Три плацдарма вдоль Днепра: Каховский, Великой Лепетихи-Рогачика и Никопольский – на карте выглядели небольшими продолговатыми пятнами. Но именно на них были обращены взгляды всех армейских командиров, своих и чужих, а также политиков, начиная от Ленина и Троцкого и заканчивая руководителями стран Антанты.
Несколько месяцев Врангель предпринимал отчаянные попытки ликвидировать их и прочно утвердиться как на левом, так и не правом берегах Днепра. Не получилось. И теперь именно здесь начинался последний акт Гражданской войны.
Вторая конная армия Филиппа Миронова[5] и Первая конная Семена Буденного[6] в конце октября перешли в наступление. Их поддержали другие воинские соединения. Натиск был столь дерзкий и стремительный, что войска Врангеля, длительное время ожидавшие решительных действий красных, были ошеломлены. Началось отчаянное отступление.
Особенно трудными эти бои оказались для Первой конной армии Семена Будённого. Сутки назад она завершила тяжелейший рейд из Польши. Более шестисот верст конница пробивалась по территории, занятой войсками Симона Петлюры и различными бандитскими батьками и атаманами. Вступала в схватки, шла без сна и отдыха, месила грязь. Торопилась. Голодали бойцы, голодали кони. На всем протяжении пути их поливали косые осенние дожди. А потом ударили морозы. Наконец, добрались до Берислава. Но уже ночью их переправили на левый берег Днепра, в Каховку. Не успели устроиться в каких-то полуразрушенных пустых амбарах, конюшнях, сараях, как на рассвете их подняли по тревоге.

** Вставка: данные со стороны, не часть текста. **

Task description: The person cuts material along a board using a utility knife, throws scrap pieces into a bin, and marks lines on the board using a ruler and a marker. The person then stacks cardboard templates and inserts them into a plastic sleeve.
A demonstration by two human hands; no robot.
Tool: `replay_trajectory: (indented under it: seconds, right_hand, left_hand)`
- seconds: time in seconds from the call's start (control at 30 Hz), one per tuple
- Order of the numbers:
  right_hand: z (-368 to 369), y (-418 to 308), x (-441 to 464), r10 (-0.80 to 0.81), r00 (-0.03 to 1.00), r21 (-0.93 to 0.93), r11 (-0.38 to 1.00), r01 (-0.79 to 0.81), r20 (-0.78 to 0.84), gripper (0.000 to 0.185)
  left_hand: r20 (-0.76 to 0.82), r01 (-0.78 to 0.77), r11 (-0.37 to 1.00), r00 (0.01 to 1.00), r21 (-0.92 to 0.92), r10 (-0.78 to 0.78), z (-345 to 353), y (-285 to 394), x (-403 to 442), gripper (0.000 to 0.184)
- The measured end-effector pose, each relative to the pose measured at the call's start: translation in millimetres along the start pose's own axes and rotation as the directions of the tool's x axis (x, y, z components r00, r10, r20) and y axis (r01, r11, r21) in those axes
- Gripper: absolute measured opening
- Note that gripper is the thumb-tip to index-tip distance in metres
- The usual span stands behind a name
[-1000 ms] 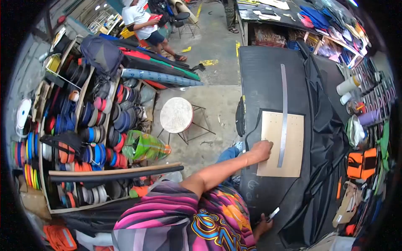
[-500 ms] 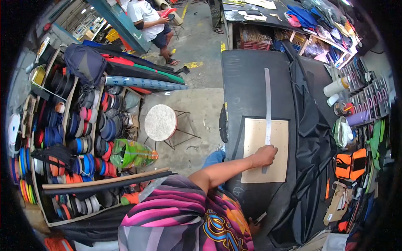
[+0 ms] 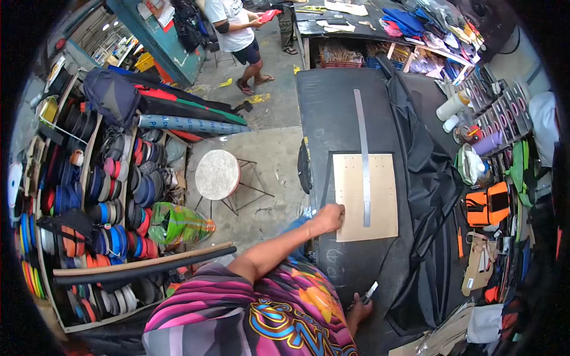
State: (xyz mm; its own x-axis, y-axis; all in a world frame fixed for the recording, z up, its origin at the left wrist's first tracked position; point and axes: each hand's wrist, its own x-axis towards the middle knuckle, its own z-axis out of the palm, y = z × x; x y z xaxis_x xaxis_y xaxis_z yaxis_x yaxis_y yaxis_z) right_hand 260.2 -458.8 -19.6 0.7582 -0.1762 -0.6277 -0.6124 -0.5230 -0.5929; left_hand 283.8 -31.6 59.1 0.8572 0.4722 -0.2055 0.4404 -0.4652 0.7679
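Clock: set on the middle of the tan board, with 12 at the top of the view
Tan board: the board lies flat on the black-covered worktable, small dark dots visible near its edges
Ruler: the long metal ruler lies across the board, running roughly 12 to 6, its upper part reaching past the board's 12 o'clock edge onto the black surface
Left hand: the left hand is at 8 o'clock, over the board's near-left edge, fingers curled nearly closed; I cannot tell whether they pinch the edge or only rest on it, and they are apart from the ruler
Right hand: the right hand is at 6 o'clock, well apart from the board, fingers wrapped round a knife whose blade points towards 1
Black sheet: a crumpled sheet runs along the table at 3 to 4
Stool: a round-topped stool stands on the floor at 9
Co-worker: a person is at 11, with a red item in hand
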Motion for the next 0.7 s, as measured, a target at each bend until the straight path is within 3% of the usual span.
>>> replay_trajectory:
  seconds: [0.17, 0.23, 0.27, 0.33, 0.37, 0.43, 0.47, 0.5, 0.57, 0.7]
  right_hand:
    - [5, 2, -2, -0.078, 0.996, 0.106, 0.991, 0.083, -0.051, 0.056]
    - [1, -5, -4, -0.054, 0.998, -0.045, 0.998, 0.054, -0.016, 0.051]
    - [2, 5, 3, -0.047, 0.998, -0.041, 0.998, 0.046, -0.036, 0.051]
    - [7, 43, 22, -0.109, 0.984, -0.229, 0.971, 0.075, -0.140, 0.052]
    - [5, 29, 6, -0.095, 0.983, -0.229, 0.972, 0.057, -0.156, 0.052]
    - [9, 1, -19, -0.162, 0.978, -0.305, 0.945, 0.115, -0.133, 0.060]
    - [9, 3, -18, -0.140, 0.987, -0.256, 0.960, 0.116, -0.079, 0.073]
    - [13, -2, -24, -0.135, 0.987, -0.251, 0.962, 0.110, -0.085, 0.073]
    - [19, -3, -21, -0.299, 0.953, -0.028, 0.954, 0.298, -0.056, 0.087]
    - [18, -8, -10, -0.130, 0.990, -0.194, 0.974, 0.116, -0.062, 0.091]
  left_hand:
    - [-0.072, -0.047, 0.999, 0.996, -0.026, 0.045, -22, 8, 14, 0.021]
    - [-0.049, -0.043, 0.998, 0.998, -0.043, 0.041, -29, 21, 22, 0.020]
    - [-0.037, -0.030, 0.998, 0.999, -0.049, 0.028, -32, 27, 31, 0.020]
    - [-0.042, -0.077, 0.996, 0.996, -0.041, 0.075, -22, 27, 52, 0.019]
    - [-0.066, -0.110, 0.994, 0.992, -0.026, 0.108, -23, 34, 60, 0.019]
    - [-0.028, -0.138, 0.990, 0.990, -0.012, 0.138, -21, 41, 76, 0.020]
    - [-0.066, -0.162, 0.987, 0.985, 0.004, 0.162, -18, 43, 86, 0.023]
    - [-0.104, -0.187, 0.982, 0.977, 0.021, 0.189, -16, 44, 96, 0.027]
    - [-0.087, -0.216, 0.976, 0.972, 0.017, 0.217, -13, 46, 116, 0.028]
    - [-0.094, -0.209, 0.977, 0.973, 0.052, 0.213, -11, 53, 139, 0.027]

Глядя на свое измученное, оборванное, посеревшее от недоеданий и морозов войско, стоя на тачанке Семен Будённый, сам еле ворочая языком от усталости, сказал:
– Браточки! Я был с вами все это каторжное время. Так же, как и вы, мерз, голодал, недосыпал и ходил под вражьими пулями. Самое бы время – в баньку, а потом на сутки в клуню на духовитое сено. Эх! – он даже вздохнул, представив себе эту простую мечту: всласть отоспаться. И с разочарованием в голосе продолжил: – Но не получается. Нету у нас с вами на эти радости никакого времени! – взмахнув рукой с нагайкой, Будённый указал куда-то вдаль: – Может, сто, может, триста верст осталось до самого конца войны. Не проспать бы нам эти счастливые минуты! Не то другие завершат это братоубийство. Они, а не мы, будут торжествовать и радоваться победе. А мы окажемся сбоку припеку на этом празднике. Вот в задачке и спрашивается: как нам быть? Может, поспим еще часок-другой или через силу, через «не могу» выступим на барона за ради великой революционной цели!
Торжественная музыка митинговых слов! Лишь одна она, облеченная неведомой магией, способна сотворить нечто, неподвластное обычным словам. Она могла послать в бой тысячные массы. Но тут и она дала осечку.
Смертельно уставшие, изголодавшиеся, до костей промерзшие, бойцы слабо зашевелились. Хоть и ясные, убедительные слова сказал командарм, а всё же в усталой голове каждого звучали не согласовывающиеся с логикой слова: спать! Ну, хоть пару часов! Хоть полчаса! И Буденный едва ли не впервые ощутил свое бессилие. Это был тот редкий случай, когда он мог, переступив через себя, воспользоваться своим правом приказать. Но не приказал.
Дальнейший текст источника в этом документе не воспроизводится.